My great-uncle Charles survived slave labor and the Mauthausen concentration camp, but completely lost his belief in God. “What God would allow this to happen?” he told me. I had no counterargument. Charles lived into his nineties and I had many conversations with him about his experiences. His stories are where much of my firsthand knowledge of the Holocaust comes from. His method of coping was to jettison God. I never asked him about forgiveness, but now I wish I had. I am guessing that he would have thought the question to be meaningless. His path was similar to mine as a third-generation survivor. He became a journalist and writer after the war and devoted himself to keeping the memory alive of all who had perished.
This brings us to Eva Mozes Kor, the Holocaust survivor whom Emily Schneider says coped with the aftermath of Auschwitz in the wrong way—in fact, in such a wrong way that children and PW readers should not read her story because she is not representative of the “right way” to cope with Holocaust survival. What is the right way? My cousin who committed suicide found one way. My great-uncle who lost his religion, but buried himself in his writing, found another way. And Eva Mozes Kor found her own path.

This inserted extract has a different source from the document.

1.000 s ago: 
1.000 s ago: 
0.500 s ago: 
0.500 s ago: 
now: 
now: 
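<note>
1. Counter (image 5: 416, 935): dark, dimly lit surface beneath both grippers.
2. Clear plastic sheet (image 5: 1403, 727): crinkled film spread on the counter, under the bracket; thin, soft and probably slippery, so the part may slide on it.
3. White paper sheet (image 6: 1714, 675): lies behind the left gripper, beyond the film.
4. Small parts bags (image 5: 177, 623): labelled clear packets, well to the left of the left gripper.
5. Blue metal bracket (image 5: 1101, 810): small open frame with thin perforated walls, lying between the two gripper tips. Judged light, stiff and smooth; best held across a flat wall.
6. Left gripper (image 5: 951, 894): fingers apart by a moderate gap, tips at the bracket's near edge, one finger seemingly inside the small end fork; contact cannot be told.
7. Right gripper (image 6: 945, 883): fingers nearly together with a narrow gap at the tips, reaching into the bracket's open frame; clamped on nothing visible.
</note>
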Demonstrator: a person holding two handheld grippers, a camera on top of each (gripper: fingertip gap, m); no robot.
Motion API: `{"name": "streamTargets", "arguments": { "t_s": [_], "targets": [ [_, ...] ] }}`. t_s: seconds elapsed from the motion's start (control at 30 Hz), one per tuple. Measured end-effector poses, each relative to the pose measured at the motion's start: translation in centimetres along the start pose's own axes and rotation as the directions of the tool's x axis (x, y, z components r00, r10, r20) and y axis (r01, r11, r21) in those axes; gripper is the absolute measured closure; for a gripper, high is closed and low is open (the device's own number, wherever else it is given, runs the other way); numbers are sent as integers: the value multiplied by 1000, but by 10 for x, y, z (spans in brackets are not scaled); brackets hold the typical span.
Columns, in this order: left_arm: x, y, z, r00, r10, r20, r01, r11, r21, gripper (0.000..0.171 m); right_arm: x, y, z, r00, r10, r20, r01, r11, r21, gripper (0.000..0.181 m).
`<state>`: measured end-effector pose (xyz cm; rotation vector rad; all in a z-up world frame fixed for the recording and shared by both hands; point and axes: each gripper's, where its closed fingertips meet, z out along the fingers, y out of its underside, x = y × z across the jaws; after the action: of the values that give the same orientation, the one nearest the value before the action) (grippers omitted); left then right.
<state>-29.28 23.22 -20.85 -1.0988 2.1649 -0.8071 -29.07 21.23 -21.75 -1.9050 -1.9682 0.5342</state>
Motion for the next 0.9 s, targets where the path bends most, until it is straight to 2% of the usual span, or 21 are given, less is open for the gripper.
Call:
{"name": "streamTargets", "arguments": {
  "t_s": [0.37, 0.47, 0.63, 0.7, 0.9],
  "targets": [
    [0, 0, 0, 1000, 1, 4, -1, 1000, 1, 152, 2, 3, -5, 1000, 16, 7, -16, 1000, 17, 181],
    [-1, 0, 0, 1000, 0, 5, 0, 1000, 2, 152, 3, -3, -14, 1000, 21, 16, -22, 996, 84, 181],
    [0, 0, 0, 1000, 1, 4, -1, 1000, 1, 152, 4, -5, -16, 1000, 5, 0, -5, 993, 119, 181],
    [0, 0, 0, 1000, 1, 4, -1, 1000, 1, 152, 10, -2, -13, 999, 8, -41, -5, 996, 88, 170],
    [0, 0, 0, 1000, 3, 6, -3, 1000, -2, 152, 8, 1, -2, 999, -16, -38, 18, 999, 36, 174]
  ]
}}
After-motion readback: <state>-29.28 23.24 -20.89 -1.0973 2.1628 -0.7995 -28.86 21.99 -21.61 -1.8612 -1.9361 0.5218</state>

I will not presume to tell any Holocaust survivor what they need to do to continue their lives in peace. Eva chose a way that may not conform to Jewish law, but neither did my relatives who chose suicide and atheism. I am guessing there are as many ways of coping, or not coping, as there are survivors.
Now, here’s the personal part. In no way am I comparing this to the Holocaust, but I did not speak to my six brothers at all for ten years. I won’t get into the reasons. Nobody would care except my family. But, in my mind, it was for a series of infractions for which there could be no forgiveness.
Over the years, it occurred to me that I was punishing nobody but myself. I would never see my nieces and nephews again, attend their Bar or Bat Mitzvahs, their weddings—an entire branch of my family cut off from me. So, I am in the process now of reestablishing ties with my extended family. It was a relief to let go of the anger. I also realized that my anger was a proxy for a deeper trauma I suffered a number of years ago. Hatred and anger consumed me and I was unable to move on. Forgiveness, whether deserving or not, allows the forgiver to live.
My forgiveness had nothing whatsoever to do with guilt, innocence, or worthiness. Is that a “Christian” concept like Emily Schneider says? I don’t know. I’m not a Christian. Does it go against Jewish law? Maybe. But there are many ways in which I live my life outside strict interpretations of Jewish law. For the sake of my own sanity, this is what I am choosing to do.
I have written about the Holocaust my entire life. I have spoken firsthand with many Holocaust survivors in my family and in my work as a Jewish journalist. To them, the most important thing is to “never forget.” As for “never forgive,” that depends upon to whom the question is asked. It is not up to me to judge.